At 2016-04-08 11:49 +0000, Costello, Roger L. wrote:
I created a schema which declares an element "test" whose value must be the string: Column#1 tab (hex 9) Column#2:

<xs:element name="test">
<xs:simpleType>
<xs:restriction base="xs:string">
<xs:pattern value="Column#1&#x09;Column#2" />
Fine ... the sequence you want at the time it is being parsed is "&#x09;" ... that's six characters.

</xs:restriction>
</xs:simpleType>
</xs:element>

This XML document conforms to the schema:

<test>Column#1&#x09;Column#2</test>

Good.

Next, I decided to do some abstraction: I created an ENTITY for the tab character and then used the entity in the declaration of the "test" element:

<!DOCTYPE xs:schema [
<!ENTITY TAB '&#x09;'>
You've only defined a replacement string of one character there, not six.

If you want six, you need to define six:

   <!ENTITY TAB '&#38;#x09;'>

]>
<xs:schema xmlns:xs="http://www.w3.org/2001/XMLSchema";>

<xs:element name="test">
<xs:simpleType>
<xs:restriction base="xs:string">
<xs:pattern value="Column#1&TAB;Column#2" />
</xs:restriction>
</xs:simpleType>
</xs:element>

</xs:schema>

I validated the above XML document against the new schema and got this error message:

The instance document has the content Column#1\tColumn#2,
which does not match the pattern facet Column#1 Column#2.

Huh? My schema didn't specify a space character between Column#1 and Column#2.

Michael Kay and Ken Holman filled me in on what's happening. In the second schema (the one using the ENTITY) the pattern facet's attribute value (Column#1&TAB;Column#2) is being "normalized" by the XML parser. That is, the tab symbol is being replaced by the space symbol.
Yes.

Oddly, in the first schema the pattern facet's attribute value is not normalized.
Actually, it is being normalized because preserving numeric character references is part of normalization. I agree the numeric character reference for the tab character isn't being translated, but normalization is explicit about preserving the references.

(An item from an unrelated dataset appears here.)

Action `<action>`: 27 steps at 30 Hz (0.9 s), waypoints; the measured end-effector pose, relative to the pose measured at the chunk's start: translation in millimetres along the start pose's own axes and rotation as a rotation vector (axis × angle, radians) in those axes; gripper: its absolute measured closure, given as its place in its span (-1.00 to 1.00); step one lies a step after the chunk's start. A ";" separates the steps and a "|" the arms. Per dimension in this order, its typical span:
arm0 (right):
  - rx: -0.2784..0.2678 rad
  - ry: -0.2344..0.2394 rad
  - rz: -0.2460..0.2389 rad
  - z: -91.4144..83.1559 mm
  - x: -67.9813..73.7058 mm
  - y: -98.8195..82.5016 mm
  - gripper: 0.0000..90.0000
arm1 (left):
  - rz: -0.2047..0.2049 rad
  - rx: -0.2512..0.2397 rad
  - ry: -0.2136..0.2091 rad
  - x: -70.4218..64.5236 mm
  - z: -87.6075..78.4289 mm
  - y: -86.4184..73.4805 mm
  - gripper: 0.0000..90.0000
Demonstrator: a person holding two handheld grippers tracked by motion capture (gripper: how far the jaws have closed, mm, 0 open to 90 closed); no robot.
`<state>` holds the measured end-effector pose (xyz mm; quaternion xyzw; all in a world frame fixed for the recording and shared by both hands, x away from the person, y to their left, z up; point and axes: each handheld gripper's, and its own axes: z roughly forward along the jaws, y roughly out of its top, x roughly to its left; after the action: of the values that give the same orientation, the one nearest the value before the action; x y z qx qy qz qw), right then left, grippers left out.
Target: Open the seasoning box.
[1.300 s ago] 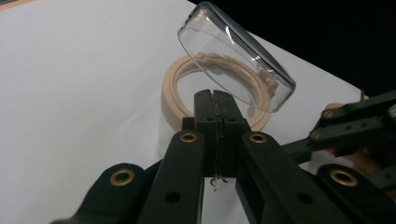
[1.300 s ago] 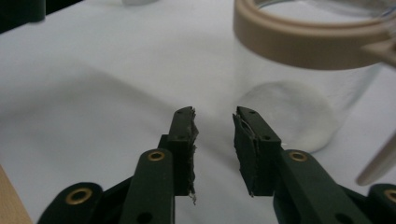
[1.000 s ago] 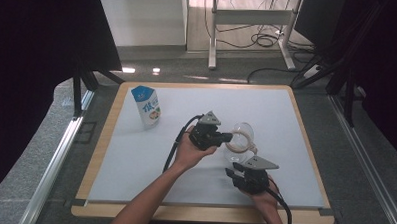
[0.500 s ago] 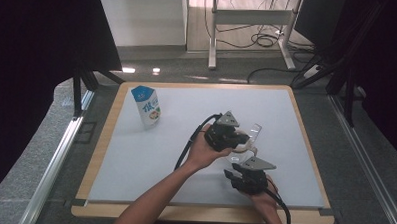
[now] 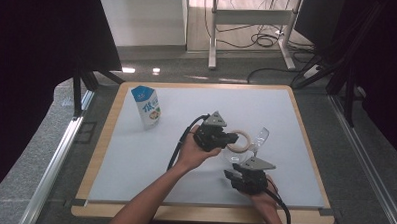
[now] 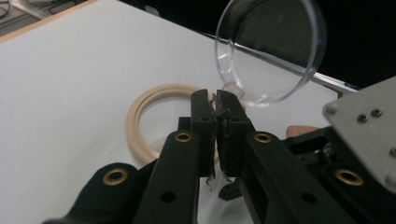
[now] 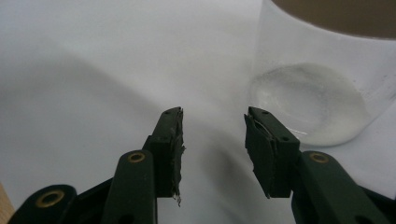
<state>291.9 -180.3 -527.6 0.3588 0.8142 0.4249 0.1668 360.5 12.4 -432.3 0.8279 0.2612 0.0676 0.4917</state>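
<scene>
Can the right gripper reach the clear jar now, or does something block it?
Probably yes: the right gripper stands open with the clear jar close ahead, slightly to one side, and only bare table between.

Item count, white table surface (image 5: 135, 155):
- Milk carton, blue-and-white, upright (image 5: 146, 107): qty 1, near left far corner.
- Ring, beige, flat, rubber-like (image 5: 240, 141): qty 1, approx. centre-right.
- Lid, clear plastic, round, tilted on edge (image 5: 259, 140): qty 1, just right of ring.
- Jar, clear, round (image 7: 322, 88): qty 1, near front edge, beside ring.
- Grippers, black, two-jaw: qty 2.
Total loose items: 4.
</scene>
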 end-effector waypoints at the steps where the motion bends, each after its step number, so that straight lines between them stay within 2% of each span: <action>1: 0.000 0.000 0.000 0.0 0.0 0.0 0.26 | -0.011 -0.002 0.001 2.2 -2.5 -3.4 0.90; 7: 0.003 0.002 -0.002 1.2 0.7 0.2 0.24 | -0.056 -0.021 0.019 16.6 -19.4 -26.7 0.64; 11: 0.014 0.000 -0.003 2.1 1.2 -0.1 0.23 | -0.081 -0.025 0.026 22.0 -26.9 -41.7 0.41; 15: 0.013 0.003 -0.002 3.1 1.5 0.1 0.22 | -0.105 -0.032 0.044 27.2 -33.0 -54.3 0.26; 23: 0.018 0.000 -0.001 5.9 2.5 1.8 0.10 | -0.107 -0.006 0.095 32.1 -43.2 -85.5 0.03; 27: 0.021 -0.002 -0.001 6.9 2.3 1.5 0.07 | -0.113 0.008 0.120 34.2 -49.6 -100.7 -0.01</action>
<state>295.0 -174.1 -530.3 0.3604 0.8186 0.4161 0.1639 334.6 106.4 -497.6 0.8084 0.3369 0.0882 0.4746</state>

That seemingly arbitrary behavior has to do with an incomplete specification in the XML specification.
I disagree! https://www.w3.org/TR/REC-xml/#AVNormalize is quite complete and doesn't leave anything ambiguous about the normalization process. All processors are supposed to behave the same way.

[Lessons learned: (1) Writing a good specification is really, really hard. (2) When writing a specification you must nail down every last detail.] Michael Kay explains it this way:

It's called attribute value normalization, and is described in the
XML specification. It's of the bizarreness of XML not being able
to define consistently whether and when whitespace is significant.
If you write a newline character entity explicitly in an attribute
value, then it decides you probably intended it, but if a newline
gets in there by expanding an entity reference, it decides that you
probably didn't.

Yikes!
That is an appropriate description of the thinking, but that doesn't imply that the specification is loose. The specification is very tight in this regard, given the assumptions stated by Michael.

Entities have an important role in expressing what the author wants in a way that is independent of any processing. I think voices that claim entities are outdated are missing that argument.